EXTRACTED MATERIAL →
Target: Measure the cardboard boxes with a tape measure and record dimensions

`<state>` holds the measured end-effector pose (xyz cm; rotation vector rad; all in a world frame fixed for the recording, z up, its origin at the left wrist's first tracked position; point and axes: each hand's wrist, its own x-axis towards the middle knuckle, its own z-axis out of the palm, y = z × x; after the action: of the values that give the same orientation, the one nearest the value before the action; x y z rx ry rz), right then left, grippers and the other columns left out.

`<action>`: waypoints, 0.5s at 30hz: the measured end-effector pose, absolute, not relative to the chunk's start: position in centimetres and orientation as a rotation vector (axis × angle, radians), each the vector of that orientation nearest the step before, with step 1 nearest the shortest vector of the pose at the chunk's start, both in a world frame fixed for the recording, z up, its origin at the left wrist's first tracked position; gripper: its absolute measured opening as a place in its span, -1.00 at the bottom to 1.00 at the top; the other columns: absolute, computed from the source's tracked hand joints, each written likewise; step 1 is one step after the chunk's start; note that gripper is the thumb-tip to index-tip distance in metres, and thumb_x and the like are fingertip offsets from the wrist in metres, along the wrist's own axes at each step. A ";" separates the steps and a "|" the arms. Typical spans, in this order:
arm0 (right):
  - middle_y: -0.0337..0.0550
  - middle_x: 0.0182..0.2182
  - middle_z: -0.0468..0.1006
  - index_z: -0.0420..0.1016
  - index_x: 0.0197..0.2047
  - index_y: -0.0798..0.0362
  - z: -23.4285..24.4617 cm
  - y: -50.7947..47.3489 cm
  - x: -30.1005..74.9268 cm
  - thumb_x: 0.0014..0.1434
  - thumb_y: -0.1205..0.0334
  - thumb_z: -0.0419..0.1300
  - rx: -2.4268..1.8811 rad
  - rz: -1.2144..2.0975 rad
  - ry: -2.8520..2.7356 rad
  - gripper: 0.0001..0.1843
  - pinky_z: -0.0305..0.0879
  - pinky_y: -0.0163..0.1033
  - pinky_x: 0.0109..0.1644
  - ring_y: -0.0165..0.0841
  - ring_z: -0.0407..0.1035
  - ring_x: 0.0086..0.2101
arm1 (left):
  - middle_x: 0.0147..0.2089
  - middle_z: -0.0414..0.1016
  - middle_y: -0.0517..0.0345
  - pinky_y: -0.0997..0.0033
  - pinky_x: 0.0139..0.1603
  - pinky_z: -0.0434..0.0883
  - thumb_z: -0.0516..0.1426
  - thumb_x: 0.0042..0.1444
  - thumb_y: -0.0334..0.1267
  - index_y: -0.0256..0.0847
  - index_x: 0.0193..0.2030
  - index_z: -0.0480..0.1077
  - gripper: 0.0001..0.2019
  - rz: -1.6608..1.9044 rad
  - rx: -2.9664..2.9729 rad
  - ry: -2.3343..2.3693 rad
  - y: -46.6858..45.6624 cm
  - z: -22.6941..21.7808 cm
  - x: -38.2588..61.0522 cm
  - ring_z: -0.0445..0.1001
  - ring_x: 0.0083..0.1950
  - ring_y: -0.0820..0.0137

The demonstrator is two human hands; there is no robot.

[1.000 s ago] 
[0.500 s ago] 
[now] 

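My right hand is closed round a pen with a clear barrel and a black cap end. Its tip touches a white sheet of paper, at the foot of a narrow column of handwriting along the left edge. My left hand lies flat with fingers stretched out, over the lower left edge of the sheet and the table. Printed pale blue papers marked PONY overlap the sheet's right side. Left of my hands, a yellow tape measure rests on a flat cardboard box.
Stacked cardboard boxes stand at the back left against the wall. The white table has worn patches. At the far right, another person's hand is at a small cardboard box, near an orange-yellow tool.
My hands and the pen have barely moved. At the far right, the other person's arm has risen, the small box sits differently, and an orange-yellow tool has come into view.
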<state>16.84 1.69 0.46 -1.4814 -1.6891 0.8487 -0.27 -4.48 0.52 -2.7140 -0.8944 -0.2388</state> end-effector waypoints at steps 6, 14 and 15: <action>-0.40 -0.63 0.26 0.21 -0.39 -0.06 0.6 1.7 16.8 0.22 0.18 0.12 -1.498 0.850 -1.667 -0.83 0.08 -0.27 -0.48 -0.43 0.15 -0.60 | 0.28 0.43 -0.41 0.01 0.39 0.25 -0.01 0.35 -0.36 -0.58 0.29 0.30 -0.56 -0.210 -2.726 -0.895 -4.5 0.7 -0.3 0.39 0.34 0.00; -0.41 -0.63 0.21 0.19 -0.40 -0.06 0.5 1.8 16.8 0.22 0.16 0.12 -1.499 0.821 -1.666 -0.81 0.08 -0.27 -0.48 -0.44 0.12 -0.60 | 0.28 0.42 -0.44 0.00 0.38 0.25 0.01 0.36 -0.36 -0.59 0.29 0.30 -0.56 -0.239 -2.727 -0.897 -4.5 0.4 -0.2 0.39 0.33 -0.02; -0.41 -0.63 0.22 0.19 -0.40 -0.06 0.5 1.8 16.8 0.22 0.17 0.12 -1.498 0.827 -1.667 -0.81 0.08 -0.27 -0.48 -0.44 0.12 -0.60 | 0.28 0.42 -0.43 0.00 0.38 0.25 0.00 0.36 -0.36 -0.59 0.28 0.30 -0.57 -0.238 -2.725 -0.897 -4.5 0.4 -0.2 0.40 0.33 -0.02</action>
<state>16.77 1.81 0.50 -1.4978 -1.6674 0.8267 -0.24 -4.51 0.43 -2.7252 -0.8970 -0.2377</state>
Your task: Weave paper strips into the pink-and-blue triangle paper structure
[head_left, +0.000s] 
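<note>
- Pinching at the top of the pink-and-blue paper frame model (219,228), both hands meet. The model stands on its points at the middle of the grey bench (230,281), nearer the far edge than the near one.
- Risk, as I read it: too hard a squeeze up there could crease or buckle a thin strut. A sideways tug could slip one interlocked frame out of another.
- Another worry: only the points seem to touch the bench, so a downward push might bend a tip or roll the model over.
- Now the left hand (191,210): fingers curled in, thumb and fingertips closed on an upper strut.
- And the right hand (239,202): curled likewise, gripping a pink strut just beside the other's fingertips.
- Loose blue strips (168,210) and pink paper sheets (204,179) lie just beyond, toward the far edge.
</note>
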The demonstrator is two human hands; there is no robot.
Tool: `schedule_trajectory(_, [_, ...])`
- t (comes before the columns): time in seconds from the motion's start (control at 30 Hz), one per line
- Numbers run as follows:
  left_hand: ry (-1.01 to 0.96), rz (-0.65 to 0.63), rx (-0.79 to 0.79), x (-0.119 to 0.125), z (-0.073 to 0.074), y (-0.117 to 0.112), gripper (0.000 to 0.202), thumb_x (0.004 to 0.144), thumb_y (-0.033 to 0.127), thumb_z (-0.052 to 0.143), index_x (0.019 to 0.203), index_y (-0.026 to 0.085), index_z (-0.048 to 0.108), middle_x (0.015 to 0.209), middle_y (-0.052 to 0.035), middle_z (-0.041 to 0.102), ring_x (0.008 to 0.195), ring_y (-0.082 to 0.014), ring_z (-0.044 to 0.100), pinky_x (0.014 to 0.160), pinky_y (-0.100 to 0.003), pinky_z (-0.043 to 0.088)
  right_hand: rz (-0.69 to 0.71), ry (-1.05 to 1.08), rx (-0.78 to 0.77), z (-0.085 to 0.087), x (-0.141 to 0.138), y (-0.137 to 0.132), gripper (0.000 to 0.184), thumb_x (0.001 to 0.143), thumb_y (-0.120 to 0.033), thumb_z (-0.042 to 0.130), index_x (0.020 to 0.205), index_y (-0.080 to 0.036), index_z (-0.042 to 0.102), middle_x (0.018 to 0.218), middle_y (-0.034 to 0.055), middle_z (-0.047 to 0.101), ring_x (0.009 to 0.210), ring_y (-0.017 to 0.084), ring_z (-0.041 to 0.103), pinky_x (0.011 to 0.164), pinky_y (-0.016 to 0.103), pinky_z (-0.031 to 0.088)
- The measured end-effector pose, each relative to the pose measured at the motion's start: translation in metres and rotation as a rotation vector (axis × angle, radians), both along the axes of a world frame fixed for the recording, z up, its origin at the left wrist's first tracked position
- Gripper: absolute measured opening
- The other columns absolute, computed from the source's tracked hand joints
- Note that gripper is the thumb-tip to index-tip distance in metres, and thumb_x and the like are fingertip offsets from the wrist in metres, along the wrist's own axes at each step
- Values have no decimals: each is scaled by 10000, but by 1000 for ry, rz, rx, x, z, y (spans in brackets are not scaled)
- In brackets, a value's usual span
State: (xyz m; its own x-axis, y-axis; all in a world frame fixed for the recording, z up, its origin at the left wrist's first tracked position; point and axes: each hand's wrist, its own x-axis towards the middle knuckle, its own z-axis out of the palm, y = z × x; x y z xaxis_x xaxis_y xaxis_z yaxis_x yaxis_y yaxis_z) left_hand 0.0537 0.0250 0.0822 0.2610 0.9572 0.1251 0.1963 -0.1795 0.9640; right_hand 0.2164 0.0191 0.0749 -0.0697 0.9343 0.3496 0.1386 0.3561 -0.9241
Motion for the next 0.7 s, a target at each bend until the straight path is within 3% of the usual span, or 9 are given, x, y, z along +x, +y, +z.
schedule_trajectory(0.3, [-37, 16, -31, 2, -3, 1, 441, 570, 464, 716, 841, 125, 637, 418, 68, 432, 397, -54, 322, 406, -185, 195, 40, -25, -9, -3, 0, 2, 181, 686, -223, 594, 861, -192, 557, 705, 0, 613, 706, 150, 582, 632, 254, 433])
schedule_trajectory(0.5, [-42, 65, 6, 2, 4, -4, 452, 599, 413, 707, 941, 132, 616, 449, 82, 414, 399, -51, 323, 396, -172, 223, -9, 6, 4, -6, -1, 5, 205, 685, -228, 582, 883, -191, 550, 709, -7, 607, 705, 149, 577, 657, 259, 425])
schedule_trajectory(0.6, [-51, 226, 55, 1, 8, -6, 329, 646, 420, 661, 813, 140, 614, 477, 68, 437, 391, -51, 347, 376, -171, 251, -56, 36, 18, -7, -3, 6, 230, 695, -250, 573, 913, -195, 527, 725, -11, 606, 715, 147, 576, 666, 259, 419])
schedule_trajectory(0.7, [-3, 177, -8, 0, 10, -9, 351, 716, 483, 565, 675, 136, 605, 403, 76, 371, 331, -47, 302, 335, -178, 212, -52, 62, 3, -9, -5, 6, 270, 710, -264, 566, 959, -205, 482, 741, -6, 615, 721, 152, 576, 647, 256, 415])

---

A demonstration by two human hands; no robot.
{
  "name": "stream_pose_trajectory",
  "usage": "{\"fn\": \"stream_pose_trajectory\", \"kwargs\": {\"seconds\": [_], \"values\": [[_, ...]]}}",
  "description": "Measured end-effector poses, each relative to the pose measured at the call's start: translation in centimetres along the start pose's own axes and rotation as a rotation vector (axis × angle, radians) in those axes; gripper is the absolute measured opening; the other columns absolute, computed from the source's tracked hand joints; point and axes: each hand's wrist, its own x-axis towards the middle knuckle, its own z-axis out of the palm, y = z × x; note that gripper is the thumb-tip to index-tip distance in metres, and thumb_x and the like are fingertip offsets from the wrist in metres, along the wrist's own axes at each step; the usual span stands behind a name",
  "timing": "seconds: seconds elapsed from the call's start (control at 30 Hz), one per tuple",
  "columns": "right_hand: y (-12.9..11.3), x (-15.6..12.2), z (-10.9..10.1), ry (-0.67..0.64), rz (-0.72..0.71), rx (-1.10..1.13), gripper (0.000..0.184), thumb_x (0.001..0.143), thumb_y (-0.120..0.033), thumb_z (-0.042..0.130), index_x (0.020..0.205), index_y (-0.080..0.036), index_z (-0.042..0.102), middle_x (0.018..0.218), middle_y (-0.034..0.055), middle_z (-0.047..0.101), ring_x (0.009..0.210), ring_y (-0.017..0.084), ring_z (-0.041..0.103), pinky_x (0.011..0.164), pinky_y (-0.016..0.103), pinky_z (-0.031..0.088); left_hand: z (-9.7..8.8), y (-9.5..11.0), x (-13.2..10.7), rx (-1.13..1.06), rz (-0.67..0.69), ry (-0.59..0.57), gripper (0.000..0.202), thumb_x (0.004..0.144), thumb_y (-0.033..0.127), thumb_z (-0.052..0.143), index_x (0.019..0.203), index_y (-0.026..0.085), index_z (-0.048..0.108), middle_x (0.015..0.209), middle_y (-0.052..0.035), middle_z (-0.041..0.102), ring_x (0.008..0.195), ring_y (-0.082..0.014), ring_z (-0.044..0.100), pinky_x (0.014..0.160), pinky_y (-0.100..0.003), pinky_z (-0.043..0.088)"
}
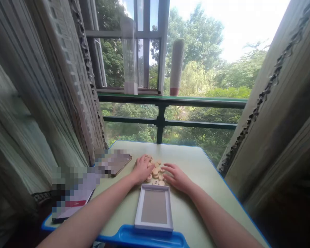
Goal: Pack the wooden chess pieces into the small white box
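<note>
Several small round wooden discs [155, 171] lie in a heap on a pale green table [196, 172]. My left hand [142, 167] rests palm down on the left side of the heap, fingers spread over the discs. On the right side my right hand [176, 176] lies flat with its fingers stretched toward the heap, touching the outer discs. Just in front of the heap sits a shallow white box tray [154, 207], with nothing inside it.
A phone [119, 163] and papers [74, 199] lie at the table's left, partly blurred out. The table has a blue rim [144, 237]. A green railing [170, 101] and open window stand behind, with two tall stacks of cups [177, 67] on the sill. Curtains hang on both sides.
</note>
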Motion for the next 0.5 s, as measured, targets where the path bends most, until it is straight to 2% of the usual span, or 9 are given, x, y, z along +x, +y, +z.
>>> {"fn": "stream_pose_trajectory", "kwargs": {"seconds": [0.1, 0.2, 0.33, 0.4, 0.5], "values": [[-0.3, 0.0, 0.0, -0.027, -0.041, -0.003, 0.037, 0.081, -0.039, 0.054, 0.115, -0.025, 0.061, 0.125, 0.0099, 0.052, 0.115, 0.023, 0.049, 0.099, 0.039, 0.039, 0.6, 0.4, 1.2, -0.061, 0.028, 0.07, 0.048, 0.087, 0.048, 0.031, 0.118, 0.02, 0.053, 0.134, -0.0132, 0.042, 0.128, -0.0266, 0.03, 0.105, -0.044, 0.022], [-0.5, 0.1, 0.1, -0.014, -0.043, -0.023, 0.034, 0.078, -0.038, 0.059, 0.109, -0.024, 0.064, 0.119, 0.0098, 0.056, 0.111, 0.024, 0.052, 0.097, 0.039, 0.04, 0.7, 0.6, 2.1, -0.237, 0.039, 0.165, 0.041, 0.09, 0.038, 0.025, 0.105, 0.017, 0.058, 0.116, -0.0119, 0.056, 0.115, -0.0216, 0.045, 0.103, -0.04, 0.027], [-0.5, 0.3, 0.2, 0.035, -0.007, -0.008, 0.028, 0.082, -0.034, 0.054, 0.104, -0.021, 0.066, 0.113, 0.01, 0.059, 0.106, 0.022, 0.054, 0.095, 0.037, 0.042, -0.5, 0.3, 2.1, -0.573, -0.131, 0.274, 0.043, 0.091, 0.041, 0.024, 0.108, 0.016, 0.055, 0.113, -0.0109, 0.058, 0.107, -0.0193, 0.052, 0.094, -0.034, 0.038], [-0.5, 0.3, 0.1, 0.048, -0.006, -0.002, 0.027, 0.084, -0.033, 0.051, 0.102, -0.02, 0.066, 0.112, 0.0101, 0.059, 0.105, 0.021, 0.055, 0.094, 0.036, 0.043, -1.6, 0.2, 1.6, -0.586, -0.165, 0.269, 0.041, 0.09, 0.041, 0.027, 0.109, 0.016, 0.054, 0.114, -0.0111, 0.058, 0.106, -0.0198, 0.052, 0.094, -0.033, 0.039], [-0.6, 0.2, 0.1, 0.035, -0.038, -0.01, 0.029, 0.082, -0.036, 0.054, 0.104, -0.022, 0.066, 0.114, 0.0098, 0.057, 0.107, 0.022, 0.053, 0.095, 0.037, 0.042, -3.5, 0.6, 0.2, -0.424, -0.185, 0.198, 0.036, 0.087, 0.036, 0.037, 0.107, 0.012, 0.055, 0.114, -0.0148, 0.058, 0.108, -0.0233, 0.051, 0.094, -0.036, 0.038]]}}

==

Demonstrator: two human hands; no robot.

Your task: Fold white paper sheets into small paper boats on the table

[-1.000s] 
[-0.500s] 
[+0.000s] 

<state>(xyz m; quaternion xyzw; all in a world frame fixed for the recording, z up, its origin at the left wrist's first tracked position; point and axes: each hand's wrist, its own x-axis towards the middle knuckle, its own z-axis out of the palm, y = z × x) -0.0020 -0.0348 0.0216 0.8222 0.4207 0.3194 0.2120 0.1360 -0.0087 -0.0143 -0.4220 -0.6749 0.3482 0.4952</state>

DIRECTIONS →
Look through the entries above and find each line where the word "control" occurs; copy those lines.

ANSWER BOX →
- t (comes before the columns): time in seconds from the motion's start (control at 30 Hz), one per line
  "timing": "seconds: seconds elapsed from the call's start (control at 30 Hz), one per tuple",

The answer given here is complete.